'''

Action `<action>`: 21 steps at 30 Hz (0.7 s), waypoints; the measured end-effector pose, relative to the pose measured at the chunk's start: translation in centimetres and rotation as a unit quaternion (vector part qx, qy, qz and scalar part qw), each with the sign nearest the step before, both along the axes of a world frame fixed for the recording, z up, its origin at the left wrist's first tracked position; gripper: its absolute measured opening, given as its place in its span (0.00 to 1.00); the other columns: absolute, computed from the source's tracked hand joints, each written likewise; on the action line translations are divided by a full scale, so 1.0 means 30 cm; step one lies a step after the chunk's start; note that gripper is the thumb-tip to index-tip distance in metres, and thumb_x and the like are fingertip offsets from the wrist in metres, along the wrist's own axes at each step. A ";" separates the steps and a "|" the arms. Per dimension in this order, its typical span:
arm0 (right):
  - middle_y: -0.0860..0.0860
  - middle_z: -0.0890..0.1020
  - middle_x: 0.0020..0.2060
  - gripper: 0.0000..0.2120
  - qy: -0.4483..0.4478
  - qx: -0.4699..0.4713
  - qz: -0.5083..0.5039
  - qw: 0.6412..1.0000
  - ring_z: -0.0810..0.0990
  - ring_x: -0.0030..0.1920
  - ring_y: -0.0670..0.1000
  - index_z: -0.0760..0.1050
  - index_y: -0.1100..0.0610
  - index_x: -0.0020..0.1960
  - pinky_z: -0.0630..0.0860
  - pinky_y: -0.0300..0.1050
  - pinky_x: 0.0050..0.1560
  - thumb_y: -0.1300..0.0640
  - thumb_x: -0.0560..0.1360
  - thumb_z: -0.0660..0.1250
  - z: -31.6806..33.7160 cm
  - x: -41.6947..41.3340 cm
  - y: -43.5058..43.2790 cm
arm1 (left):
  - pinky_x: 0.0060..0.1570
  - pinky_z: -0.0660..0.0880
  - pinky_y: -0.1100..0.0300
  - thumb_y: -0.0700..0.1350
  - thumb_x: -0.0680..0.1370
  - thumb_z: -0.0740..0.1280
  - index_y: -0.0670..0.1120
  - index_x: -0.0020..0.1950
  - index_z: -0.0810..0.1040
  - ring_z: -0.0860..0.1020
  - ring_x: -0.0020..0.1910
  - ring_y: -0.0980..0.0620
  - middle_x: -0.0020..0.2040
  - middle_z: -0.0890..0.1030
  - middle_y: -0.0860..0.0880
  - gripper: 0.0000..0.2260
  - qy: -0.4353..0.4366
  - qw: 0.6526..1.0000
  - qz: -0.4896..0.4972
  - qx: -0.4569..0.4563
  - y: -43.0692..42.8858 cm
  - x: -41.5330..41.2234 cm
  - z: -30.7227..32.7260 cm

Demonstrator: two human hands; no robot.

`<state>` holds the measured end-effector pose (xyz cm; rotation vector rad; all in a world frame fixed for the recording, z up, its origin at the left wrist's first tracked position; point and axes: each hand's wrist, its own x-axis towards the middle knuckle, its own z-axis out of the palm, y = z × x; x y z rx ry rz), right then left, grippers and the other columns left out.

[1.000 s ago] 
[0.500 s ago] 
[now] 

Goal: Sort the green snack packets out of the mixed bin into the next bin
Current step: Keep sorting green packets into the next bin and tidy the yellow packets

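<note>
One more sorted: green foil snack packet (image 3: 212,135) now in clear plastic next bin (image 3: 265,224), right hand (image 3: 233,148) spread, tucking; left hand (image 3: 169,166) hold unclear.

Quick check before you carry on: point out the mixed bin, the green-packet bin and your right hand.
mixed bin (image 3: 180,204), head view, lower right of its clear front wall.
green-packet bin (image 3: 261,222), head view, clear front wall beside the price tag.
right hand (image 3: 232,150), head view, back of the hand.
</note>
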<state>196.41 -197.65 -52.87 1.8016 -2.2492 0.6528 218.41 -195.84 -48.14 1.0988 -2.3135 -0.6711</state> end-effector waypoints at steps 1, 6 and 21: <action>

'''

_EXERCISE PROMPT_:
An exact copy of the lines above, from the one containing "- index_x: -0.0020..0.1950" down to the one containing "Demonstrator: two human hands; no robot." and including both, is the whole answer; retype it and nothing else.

_ANSWER_:
  - index_x: -0.0020..0.1950
  - index_z: -0.0810..0.1040
  - ring_z: -0.0860..0.1020
  - ring_x: -0.0020..0.1910
  - ring_y: -0.0980..0.0620
  - middle_x: -0.0020..0.2040
  - middle_z: -0.0890..0.1030
  - middle_y: -0.0860..0.0880
  - gripper: 0.0000..0.2260
  - qy: -0.4353..0.4366
  - qw: 0.6526..1.0000
  - qz: -0.4896..0.4972
  - qx: -0.4569..0.4563
  - y: -43.0692..42.8858 cm
  - x: -41.5330..41.2234 cm
  - z: -30.7227..32.7260 cm

Demonstrator: two human hands; no robot.

No further output is needed for the exercise.